> [What you have to do] Which lines of the data below hold "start"? Copy each of them.

> [Exercise data]
====================
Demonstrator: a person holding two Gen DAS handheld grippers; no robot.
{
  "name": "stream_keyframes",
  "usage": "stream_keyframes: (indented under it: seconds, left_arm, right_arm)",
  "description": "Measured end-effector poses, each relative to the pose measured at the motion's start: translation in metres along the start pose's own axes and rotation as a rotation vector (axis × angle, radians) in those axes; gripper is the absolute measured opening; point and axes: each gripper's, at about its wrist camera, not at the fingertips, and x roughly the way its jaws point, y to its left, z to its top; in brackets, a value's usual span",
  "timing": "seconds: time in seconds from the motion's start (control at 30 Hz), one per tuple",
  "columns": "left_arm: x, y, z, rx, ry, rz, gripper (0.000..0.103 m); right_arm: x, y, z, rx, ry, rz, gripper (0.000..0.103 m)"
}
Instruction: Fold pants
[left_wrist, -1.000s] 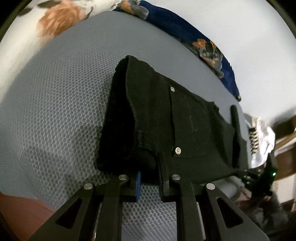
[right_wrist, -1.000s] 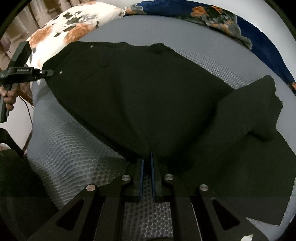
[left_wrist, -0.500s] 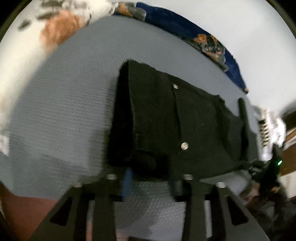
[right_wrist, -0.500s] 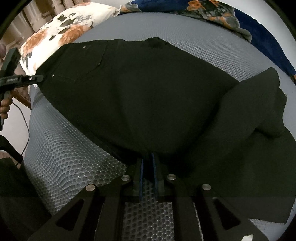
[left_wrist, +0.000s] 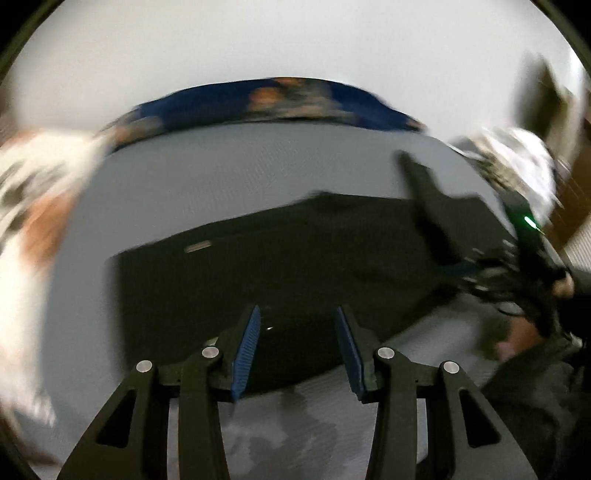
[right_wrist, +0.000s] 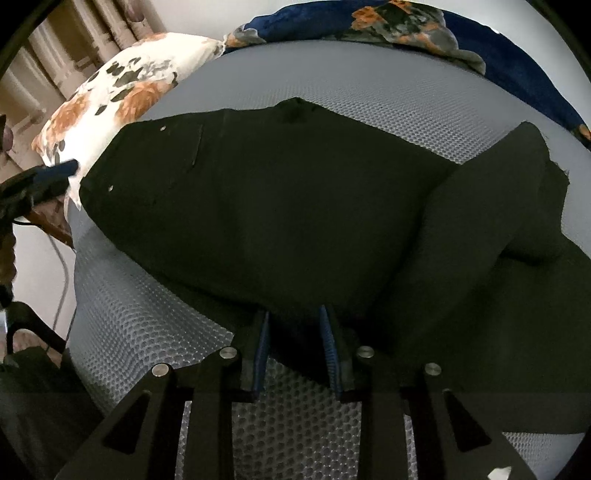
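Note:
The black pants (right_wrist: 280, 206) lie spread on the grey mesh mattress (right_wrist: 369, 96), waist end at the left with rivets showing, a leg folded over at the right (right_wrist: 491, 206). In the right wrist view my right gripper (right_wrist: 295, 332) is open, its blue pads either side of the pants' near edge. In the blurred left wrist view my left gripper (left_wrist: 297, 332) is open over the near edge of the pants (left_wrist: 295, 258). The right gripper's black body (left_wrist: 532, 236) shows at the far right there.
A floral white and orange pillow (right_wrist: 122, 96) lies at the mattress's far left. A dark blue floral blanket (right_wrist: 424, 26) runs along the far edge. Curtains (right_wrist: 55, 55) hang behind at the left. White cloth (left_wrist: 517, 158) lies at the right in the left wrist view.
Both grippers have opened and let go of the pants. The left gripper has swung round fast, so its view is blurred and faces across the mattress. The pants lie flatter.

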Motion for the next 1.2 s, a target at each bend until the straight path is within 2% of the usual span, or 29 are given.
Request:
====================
> [Task output]
  "description": "Measured end-effector poses, each relative to the pose measured at the motion's start: translation in metres along the start pose's own axes and rotation as a rotation vector (axis × angle, radians) in those axes; gripper is the absolute measured opening; point and axes: each gripper's, at about its wrist camera, not at the fingertips, and x roughly the way its jaws point, y to its left, z to its top; in brackets, a value's usual span",
  "timing": "seconds: time in seconds from the motion's start (control at 30 Hz), one per tuple",

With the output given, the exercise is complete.